In 2024, Medicaid providers in Murphysboro billed $7,595 for Pathology and Laboratory Procedures services, data from the U.S. Department of Health and Human Services Medicaid Provider Spending database shows. That amount reflects a 0.1% bump compared with 2023, when claims for these services reached $7,590.
Medicaid is the public health insurance program administered by the states and funded collaboratively through state and federal government resources. It serves low-income families and individuals, seniors, children, and those with disabilities, making up a significant portion of the national health care system.
Because taxpayer dollars finance Medicaid payments, shifts in local claim levels illustrate how public healthcare funds are distributed within communities.
The “Pathology and Laboratory Procedures” classification encompasses a range of services billed to Medicaid, specified by standard HCPCS and CPT codes. In this report, each code was assigned to only one service category using uniform code prefixes and numeric group criteria—streamlining analysis and ranking accuracy by eliminating double counting.
Pathology and Laboratory Procedures claimed the fifth highest spot for Medicaid spending by category in Murphysboro in 2024, even as multiple other categories also experienced growth.
Statewide, Pathology and Laboratory Procedures ranked fourth in Illinois for Medicaid payments during 2024.
In the five years leading up to 2024, Medicaid payments related to Pathology and Laboratory Procedures increased $19,423, or 71.9%, in Murphysboro. Increases were especially noteworthy during certain stretches—most notably in 2022 and 2023.
Payments in this category were dispersed across Murphysboro but centered within a small cluster of ZIP codes. For 2024, ZIP code 62966 recorded all Medicaid payments for Pathology and Laboratory Procedures, accounting for $7,595 and representing 100% of the city’s total for the service group that year.
Within the Pathology and Laboratory Procedures grouping, a small set of individual billing codes drew the majority of Medicaid payments.
Murphysboro saw Medicaid payments for Pathology and Laboratory Procedures grow 0.1% between 2024 and 2023; for all Medicaid categories combined, the increase locally during that time was 6%.
According to the Centers for Medicare & Medicaid Services, federal and state Medicaid expenditures reached an estimated $871.7 billion in fiscal year 2023, making up about 18% of all U.S. health expenditures. That marked a significant rise from the $613.5 billion spent in 2019, before COVID-19.
This growth—about 40% in just a few years—was largely due to expanded program enrollment and higher use of Medicaid services during and after the pandemic.

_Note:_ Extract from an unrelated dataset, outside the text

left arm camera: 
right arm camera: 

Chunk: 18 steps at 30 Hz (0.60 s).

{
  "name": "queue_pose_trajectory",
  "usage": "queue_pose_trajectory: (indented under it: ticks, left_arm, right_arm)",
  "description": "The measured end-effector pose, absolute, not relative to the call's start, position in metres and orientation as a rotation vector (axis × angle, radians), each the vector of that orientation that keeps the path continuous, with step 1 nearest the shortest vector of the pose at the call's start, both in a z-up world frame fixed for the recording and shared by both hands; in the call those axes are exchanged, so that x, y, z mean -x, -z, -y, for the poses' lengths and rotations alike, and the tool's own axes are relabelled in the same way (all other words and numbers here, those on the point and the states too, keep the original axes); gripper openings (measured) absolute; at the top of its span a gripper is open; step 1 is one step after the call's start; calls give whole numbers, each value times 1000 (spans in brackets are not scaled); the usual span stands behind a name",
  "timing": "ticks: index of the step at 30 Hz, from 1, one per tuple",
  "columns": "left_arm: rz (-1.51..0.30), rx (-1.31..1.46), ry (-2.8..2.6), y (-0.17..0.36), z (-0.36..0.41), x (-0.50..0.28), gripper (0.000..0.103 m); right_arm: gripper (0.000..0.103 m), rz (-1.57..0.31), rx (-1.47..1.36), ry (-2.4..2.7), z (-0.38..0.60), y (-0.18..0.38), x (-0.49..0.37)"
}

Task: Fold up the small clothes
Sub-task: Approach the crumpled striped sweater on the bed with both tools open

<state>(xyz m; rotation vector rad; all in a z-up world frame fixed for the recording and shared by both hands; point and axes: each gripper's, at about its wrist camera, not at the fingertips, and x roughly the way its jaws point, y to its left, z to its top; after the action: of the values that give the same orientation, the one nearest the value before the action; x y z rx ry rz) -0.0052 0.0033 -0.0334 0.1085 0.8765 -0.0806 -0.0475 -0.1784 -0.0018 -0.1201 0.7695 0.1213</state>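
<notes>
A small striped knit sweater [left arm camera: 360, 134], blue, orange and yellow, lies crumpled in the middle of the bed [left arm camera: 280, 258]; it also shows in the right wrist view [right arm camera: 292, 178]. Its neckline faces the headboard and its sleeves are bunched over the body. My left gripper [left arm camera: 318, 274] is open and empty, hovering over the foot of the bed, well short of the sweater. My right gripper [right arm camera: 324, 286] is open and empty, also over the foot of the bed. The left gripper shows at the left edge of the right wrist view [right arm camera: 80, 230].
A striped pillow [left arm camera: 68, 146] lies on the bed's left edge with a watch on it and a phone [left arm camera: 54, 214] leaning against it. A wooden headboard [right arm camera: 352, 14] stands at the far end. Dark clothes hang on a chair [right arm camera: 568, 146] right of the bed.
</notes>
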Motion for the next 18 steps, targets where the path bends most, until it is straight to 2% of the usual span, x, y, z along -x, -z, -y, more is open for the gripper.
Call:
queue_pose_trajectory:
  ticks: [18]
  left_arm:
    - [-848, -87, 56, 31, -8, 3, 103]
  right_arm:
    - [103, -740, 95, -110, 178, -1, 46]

Recent federal budgets enacted during the Trump administration included major provisions to reduce federal Medicaid funding and alter the program. The “One Big Beautiful Bill Act,” signed in 2025, is forecast to cut more than $1 trillion from federal Medicaid spending over 10 years and establishes new policies like work requirements and higher cost-sharing. These measures may decrease coverage and financial aid for some and are expected to put greater fiscal responsibility on states while restricting federal payment expansion, despite the large Medicaid population.

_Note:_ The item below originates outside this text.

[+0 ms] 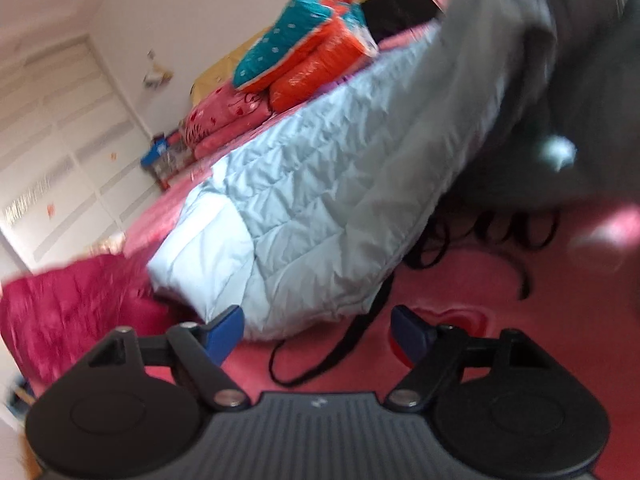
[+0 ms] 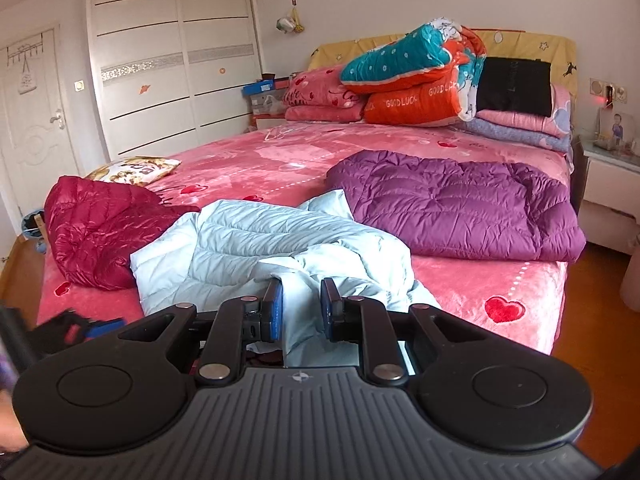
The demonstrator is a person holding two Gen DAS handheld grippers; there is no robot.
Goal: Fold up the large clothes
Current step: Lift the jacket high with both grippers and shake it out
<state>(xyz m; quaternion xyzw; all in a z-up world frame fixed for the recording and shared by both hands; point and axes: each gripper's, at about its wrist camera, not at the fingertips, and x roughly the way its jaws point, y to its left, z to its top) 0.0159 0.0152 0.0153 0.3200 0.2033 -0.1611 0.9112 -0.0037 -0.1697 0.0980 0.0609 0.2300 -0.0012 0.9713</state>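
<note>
The right gripper pinches a fold of the pale blue quilted down jacket, crumpled at the pink bed's near edge. The left gripper hangs open and empty beside it. Nothing looks folded yet: the crimson puffer jacket lies heaped, the purple one spread flat.

A white sliding wardrobe fills the upper left of the frame, with a white door at the far left. The bed, under a pink heart-print cover, spans the centre; orange wooden floor shows lower right beneath a white nightstand.
</note>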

| Year | Total Medicaid Payments | % Change From Previous Year |
|---|---|---|
| 2020 | $27,017 | -63.1% |
| 2021 | $2,544 | -90.6% |
| 2022 | $5,134 | 101.8% |
| 2023 | $7,589 | 47.8% |
| 2024 | $7,595 | 0.1% |
| Rank | Category | Medicaid Payments | Share of City Total |
|---|---|---|---|
| 1 | National Codes Established for State Medicaid Agencies | $2,979,725 | 68.2% |
| 2 | Ambulance and Other Transport Services and Supplies | $1,195,751 | 27.4% |
| 3 | Medicine Services and Procedures | $173,276 | 4% |
| 4 | Evaluation and Management | $9,478 | 0.2% |
| 5 | Pathology and Laboratory Procedures | $7,595 | 0.2% |
| 6 | Surgery | $1,365 | <0.1% |
| 7 | Temporary National Codes (Non-Medicare) | $49 | <0.1% |
| 8 | Procedures / Professional Services | $0 | <0.1% |
| HCPCS Code | Description | Medicaid Payments | Claims |
|---|---|---|---|
| 87804 | Influenza assay w/optic | $4,746 | 8 |
| 87880 | Strep a assay w/optic | $1,369 | 6 |
| 81025 | Urine pregnancy test | $778 | 11 |
| 81002 | Urinalysis nonauto w/o scope | $625 | 11 |
| 87081 | Culture screen only | $74 | 1 |
Note: HCPCS codes are provided for context within this service group. Totals and rankings discussed here reflect standardized groupings of services, rather than individual billing codes.
Data in this story comes from the U.S. Department of Health and Human Services Medicaid Provider Spending database. Access the source material here.